Police station bond passes

City officers will gain a new workplace after an $11.6 million bond proposal passed comfortably.


WALLA WALLA -- The city is getting a new police station.

Preliminary election results released Tuesday night show 62.3 percent of voters approving Proposition 1, an $11.6 million bond proposal that will build a new police station at Second Avenue and Moore Street.

The new, 28,000-square-foot facility will replace the current 9,000-square-foot headquarters, which has been in the basement of City Hall at 15 N. Third Ave. for 101 years.

With an estimated 210 ballots on hand yet to be processed, 6,270 people had voted on the proposition, with 3,907 in favor and 2,363 against.

To pass, the project needed at least 40 percent of the people who voted in the November 2008 general election; and of those votes, 60 percent needed to vote yes.

Walla Walla County Auditor Karen Martin said those thresholds translated to 4,818 votes overall and 2,891 in favor. Just over 12,000 city residents voted in last year's general election.

At the election office Tuesday night, Police Department employees and their supporters were grateful for the outcome.

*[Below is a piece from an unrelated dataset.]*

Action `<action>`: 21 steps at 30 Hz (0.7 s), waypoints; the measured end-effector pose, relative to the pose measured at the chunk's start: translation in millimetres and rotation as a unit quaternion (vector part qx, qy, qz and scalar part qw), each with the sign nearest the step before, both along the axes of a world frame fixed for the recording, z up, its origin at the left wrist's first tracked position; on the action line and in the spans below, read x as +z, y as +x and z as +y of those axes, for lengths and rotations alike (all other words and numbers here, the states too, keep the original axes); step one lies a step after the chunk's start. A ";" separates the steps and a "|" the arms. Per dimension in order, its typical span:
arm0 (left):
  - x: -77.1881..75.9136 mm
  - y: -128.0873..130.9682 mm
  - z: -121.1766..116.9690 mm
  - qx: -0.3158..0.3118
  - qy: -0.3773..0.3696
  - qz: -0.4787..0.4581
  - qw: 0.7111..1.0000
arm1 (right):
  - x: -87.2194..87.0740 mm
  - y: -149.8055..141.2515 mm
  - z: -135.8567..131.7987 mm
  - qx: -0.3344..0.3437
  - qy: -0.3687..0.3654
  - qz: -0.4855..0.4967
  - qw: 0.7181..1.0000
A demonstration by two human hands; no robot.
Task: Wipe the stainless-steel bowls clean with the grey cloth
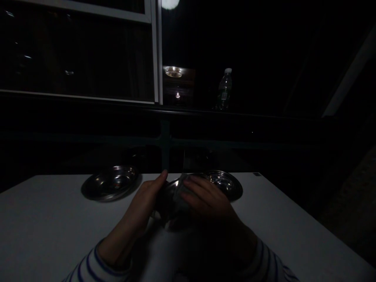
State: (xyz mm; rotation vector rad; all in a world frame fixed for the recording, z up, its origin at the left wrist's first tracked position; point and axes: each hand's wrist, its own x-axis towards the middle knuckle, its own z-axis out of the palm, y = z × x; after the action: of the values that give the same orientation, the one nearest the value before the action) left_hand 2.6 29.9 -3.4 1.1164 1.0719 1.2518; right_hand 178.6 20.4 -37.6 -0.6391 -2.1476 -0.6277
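Observation:
A shiny metal dish [165, 199] is held tilted above the table, in the middle of the view. My left hand [144, 200] grips its left side, thumb up along the rim and the other fingers mostly hidden behind. Against the dish's inner face, my right hand [210, 197] presses a greyish cloth [179, 192], fingers bent over it. Deep shadow hides the lower part of the dish and much of the right palm. Another round metal dish [110, 185] lies left of my hands. Behind my right hand sits a further metal dish [226, 185], partly covered by it.
The white table [44, 223] carries the dishes, and a small dark label [257, 174] marks its far right corner. Beyond it, a clear plastic bottle [225, 92] stands on a dark ledge [188, 111]. A white-framed window [157, 51] rises at the back left. The room is very dim.

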 end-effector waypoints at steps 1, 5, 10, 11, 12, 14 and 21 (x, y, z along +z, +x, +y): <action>1.2 -1.6 0.6 -0.008 -0.004 -0.009 1.000 | 2.2 5.9 1.5 -0.004 -0.014 0.018 1.000; 3.2 -3.4 1.4 -0.026 -0.004 -0.037 0.999 | 6.4 12.8 3.2 -0.022 -0.013 0.032 0.999; -4.1 3.3 0.3 -0.035 0.008 -0.037 0.999 | 1.1 -15.1 -8.1 -0.018 0.024 -0.015 0.999; -5.2 3.8 0.5 -0.033 0.012 -0.037 0.999 | 0.5 -17.2 -8.9 -0.013 0.021 -0.024 0.999; -5.7 3.7 0.8 -0.031 0.014 -0.037 0.999 | 0.4 -16.5 -8.6 -0.009 0.019 -0.027 0.999; -4.6 2.1 1.7 -0.027 0.010 -0.032 0.999 | 1.4 -8.0 -4.5 -0.005 0.011 -0.007 1.000; -0.5 -1.0 3.4 -0.036 0.010 -0.033 0.999 | 2.8 6.3 3.1 -0.023 -0.031 0.043 0.998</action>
State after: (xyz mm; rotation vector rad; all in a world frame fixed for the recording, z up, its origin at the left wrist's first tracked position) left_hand 1.6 33.4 -3.9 1.1114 0.9636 1.2362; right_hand 185.0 23.5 -34.8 -0.7385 -2.0834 -0.5495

Police Chief Chuck Fulton said he had arrived at the election's office with no expectations, but took the positive outcome as a reflection of the community's strong support for his agency.

"I've always had the privilege of having the community be very supportive of us through the years," Fulton said. "This is just an affirmation of that support."

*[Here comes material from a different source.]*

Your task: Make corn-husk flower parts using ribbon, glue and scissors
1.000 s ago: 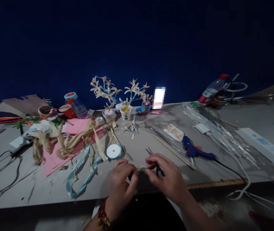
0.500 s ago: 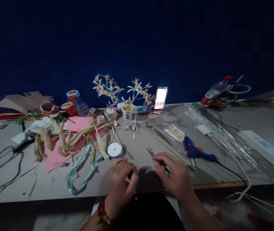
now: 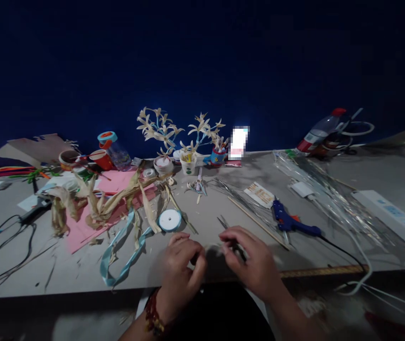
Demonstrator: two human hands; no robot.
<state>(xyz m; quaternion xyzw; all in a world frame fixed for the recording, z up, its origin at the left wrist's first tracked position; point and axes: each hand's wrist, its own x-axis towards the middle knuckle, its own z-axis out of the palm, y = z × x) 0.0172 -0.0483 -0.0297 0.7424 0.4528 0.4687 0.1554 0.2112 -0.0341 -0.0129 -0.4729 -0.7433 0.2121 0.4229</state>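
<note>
Closer to the left hand (image 3: 183,263) than half a second ago, the right hand (image 3: 254,265) grips scissors (image 3: 225,225), blades jutting past its fingers. The left fingers curl (contents hidden); beyond both, flower sprays (image 3: 166,137) look finished, while husks (image 3: 119,203) lie loose leftward of the fingers.

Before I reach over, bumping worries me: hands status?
Left hand curled, contents hidden. Right hand over scissors, grip unclear. Ribbon spool just beyond left hand.
</note>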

The department can now move forward with designing and building its new home, he said.

"Now we have a lot of work to do," Fulton said.

The project is going to cost about 43 cents per $1,000 of assessed property value, or about $86 a year for a home assessed at $200,000. Initial estimates show the project costing about $11.4 million, with $11.6 million being the maximum residents would pay.

The project will be paid over 20 years, and Fulton has pledged to return any money to the taxpayers should the project come in under costs.

Outside, enjoying the moment with other police department employees, Captain Terry Heisey echoed Fulton's remarks.

"I think everybody recognized the need," Heisey said.

In a 2007 survey of the community conducted by the Union-Bulletin that included about 1,300 respondents, participants chose building a new police station as the third most pressing community need.

At the close of polling Tuesday, voter turnout was about 37 percent of Walla Walla County's 31,704 registered voters, said County Auditor Karen Martin. A total of 19,656 ballots remained out today.

Besides 210 ballots that could not be processed Tuesday, ballots mailed near the deadline have not yet arrived and have yet to be counted. The next ballot count will be Friday. Results should be posted on the county's Web site, tinyurl.com/lj94sz, by about 4:30 p.m. that day.